PROBLEM STATEMENT
Only the lines from the beginning of the data below through the line that contains "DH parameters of" should be repeated, exactly as written.

SUPPLIED INFORMATION
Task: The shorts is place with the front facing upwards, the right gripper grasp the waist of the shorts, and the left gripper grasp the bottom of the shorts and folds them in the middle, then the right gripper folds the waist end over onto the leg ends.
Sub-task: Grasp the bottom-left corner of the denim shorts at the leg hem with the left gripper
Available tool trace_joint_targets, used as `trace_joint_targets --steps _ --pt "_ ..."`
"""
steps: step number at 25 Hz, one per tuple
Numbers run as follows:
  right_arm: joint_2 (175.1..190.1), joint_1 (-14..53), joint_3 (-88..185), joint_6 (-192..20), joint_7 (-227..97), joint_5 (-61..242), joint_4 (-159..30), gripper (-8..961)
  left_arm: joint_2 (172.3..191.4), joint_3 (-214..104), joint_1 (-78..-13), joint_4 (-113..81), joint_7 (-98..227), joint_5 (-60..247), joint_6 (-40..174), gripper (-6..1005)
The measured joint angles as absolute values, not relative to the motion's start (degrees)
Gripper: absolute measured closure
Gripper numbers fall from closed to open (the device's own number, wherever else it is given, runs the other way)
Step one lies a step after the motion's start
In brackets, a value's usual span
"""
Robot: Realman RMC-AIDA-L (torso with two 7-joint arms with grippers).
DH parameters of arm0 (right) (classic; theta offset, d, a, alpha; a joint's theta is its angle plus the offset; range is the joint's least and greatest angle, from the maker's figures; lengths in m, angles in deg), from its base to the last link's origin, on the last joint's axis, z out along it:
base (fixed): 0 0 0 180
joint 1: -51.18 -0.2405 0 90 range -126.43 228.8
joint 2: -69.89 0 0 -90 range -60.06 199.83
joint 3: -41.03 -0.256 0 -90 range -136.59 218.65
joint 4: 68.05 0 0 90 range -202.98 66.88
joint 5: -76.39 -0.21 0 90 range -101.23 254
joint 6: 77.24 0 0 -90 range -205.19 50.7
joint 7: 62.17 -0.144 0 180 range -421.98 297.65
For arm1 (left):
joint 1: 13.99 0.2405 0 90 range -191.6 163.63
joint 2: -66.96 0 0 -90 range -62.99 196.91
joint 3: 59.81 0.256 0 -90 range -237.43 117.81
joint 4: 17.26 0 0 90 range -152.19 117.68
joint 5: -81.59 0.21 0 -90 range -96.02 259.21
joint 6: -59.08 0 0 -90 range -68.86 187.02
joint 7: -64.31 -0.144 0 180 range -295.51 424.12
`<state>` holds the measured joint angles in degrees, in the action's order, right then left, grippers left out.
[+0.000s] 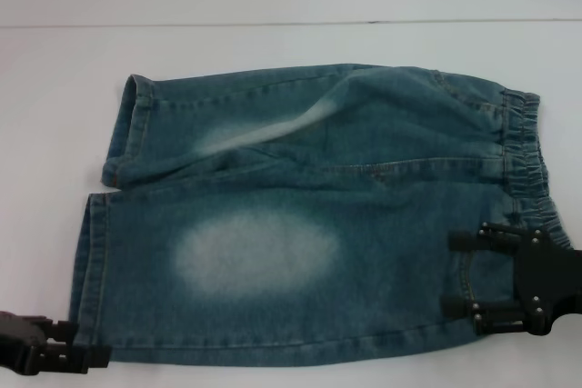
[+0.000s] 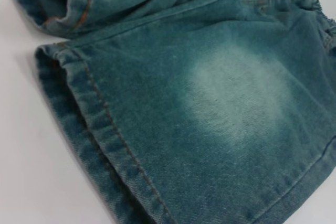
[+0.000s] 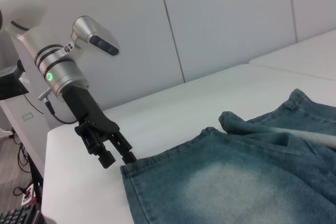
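Note:
The blue-green denim shorts (image 1: 364, 224) lie flat on the white table, front up. The ruffled waist (image 1: 523, 147) is on the right and the hemmed leg ends (image 1: 86, 261) on the left. My right gripper (image 1: 464, 274) hovers open over the near corner of the waist, with denim showing between its fingers. My left gripper (image 1: 86, 343) sits low at the near-left corner, open, its tip touching the near leg's hem. The right wrist view shows the left gripper (image 3: 119, 160) beside the hem corner (image 3: 131, 187). The left wrist view looks closely at the near leg's hem (image 2: 89, 108).
The white table (image 1: 273, 43) stretches beyond the shorts, with its far edge (image 1: 273, 23) across the top of the head view. The far leg's hem (image 1: 132, 129) is slightly rumpled. White wall panels (image 3: 226, 19) stand behind the table.

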<state>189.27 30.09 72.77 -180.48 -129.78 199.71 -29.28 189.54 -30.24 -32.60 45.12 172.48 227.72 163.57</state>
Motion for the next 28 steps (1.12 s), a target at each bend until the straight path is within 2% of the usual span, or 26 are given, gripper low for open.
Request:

RESPONSE TO THIS EXERCISE
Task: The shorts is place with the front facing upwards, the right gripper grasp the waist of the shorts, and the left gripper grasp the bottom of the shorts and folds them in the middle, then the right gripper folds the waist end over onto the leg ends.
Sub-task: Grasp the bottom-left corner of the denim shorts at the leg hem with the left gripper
Available tool trace_joint_targets, used as `trace_joint_targets --steps _ --pt "_ ..."`
"""
steps: step number at 25 Hz, one per tuple
Numbers run as follows:
  right_arm: joint_2 (175.1..190.1), joint_1 (-14..53), joint_3 (-88..185), joint_6 (-192..20), joint_7 (-227..97), joint_5 (-61..242), joint_4 (-159..30), gripper (-8..961)
  left_arm: joint_2 (172.3..191.4), joint_3 (-214..104), joint_1 (-78..-13), joint_4 (-113..81), joint_7 (-98..227), joint_5 (-60..247), joint_6 (-40..174), gripper (-6..1005)
The measured joint angles as absolute values, not relative to the motion's start (degrees)
Gripper: absolute measured closure
Gripper numbers fall from closed to open (the device's own number, wherever else it is given, runs the other way)
Step one lies a step after the motion's start
In brackets, a value's usual span
"""
Robot: Realman RMC-AIDA-L (torso with two 7-joint arms with grippers).
DH parameters of arm0 (right) (classic; theta offset, d, a, alpha; a joint's theta is its angle plus the offset; range is the joint's least and greatest angle, from the maker's figures; lengths in m, angles in deg), from its base to the last link's origin, on the last joint's axis, z out along it:

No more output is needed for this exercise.